Reapertura de la investigación
Según consta en el sitio argentina.gob.ar, en 2023 se reabrió la causa para investigar la muerte del obispo Ponce de León como un crimen de lesa humanidad. La Cámara Federal de Rosario hizo lugar al pedido de la fiscalía y la querella de la Secretaría de Derechos Humanos para que la muerte del religioso se investigue como un homicidio en el marco del terrorismo de Estado.
Ponce de León era el obispo de San Nicolás y falleció en la mañana del 11 de julio de 1977, cuando su auto chocó con una camioneta en la Ruta Nacional 9. El caso se cerró rápidamente como un supuesto accidente de tránsito: el conductor del otro vehículo fue condenado por homicidio culposo un año después. “Sin embargo, con la recuperación de la democracia, surgieron nuevas pruebas que pusieron en duda la versión oficial, ya que el religioso era víctima de graves amenazas por su defensa de detenidos por razones políticas”, indican en la página oficial.

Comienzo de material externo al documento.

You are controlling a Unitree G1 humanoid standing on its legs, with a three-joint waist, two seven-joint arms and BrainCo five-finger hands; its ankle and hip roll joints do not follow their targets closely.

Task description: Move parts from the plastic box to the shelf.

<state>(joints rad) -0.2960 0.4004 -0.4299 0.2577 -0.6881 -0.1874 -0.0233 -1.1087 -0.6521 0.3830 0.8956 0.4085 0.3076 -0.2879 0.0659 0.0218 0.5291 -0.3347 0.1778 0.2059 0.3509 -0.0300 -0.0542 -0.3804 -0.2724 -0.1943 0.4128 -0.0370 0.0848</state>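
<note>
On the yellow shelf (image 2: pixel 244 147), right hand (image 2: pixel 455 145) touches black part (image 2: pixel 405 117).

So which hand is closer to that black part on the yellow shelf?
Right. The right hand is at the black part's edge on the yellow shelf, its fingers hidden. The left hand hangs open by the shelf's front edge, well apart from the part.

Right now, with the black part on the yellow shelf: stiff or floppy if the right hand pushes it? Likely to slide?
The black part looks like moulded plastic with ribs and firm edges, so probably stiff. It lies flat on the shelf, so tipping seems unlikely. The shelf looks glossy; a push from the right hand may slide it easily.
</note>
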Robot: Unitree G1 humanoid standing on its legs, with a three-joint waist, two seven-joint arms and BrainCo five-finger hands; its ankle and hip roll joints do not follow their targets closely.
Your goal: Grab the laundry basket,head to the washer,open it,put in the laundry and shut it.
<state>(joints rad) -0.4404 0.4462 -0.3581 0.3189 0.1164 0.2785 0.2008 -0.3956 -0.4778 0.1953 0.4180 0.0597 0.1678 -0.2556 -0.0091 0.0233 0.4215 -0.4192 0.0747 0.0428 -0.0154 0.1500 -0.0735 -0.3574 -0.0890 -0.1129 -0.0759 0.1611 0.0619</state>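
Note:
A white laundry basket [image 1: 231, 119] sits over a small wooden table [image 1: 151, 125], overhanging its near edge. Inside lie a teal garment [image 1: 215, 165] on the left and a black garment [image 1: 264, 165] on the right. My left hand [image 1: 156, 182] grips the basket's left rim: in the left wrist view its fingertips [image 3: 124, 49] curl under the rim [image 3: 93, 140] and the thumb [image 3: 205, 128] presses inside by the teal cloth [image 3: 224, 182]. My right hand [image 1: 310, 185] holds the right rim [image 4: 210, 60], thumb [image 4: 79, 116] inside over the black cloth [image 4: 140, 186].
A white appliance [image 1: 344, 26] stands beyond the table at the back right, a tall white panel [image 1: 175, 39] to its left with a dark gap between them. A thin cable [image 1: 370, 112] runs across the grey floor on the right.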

El pedido de reapertura de la causa fue presentado en febrero de 2020 por el Ministerio Público Fiscal, al que también adhirió la Secretaría de Derechos Humanos. El planteo fue rechazado en primera instancia por el Juzgado Federal 2 de San Nicolás; por lo que, en agosto de 2021, ambas partes recurrieron ante la Cámara Federal de Rosario. En junio de 2022, en una audiencia presencial convocada por la Cámara Federal, la fiscalía y la querella de la Secretaría repasaron las nuevas pruebas y las irregularidades constatadas durante la investigación original. En particular, la Secretaría aportó el informe del perito Jorge Geretto, quien reconstruyó la mecánica de los hechos y concluyó que la colisión no había sido accidental y que se habría tratado de un atentado premeditado contra el obispo. A partir de lo expuesto en esa audiencia, los camaristas decidieron revertir el fallo de primera instancia y anular la sentencia original. Consideraron que “no resulta intangible una sentencia firme cuando, como en el caso, se podría estar ante el incumplimiento por parte del Estado de sus deberes de investigar y sancionar las violaciones de derechos humanos”. Destacaron en ese sentido las irregularidades en la causa original y los testimonios y documentación que señalan que el obispo estaba siendo objeto de operaciones de inteligencia, seguimientos y amenazas por parte de los órganos represivos.
Con motivo de esta resolución de la Cámara, la justicia debería investigar la muerte del religioso como un crimen de lesa humanidad y tomar declaración indagatoria a ex militares del Área 132 del Ejército, que tenía jurisdicción sobre San Nicolás, así como al conductor de la camioneta que participó en el incidente y a su acompañante.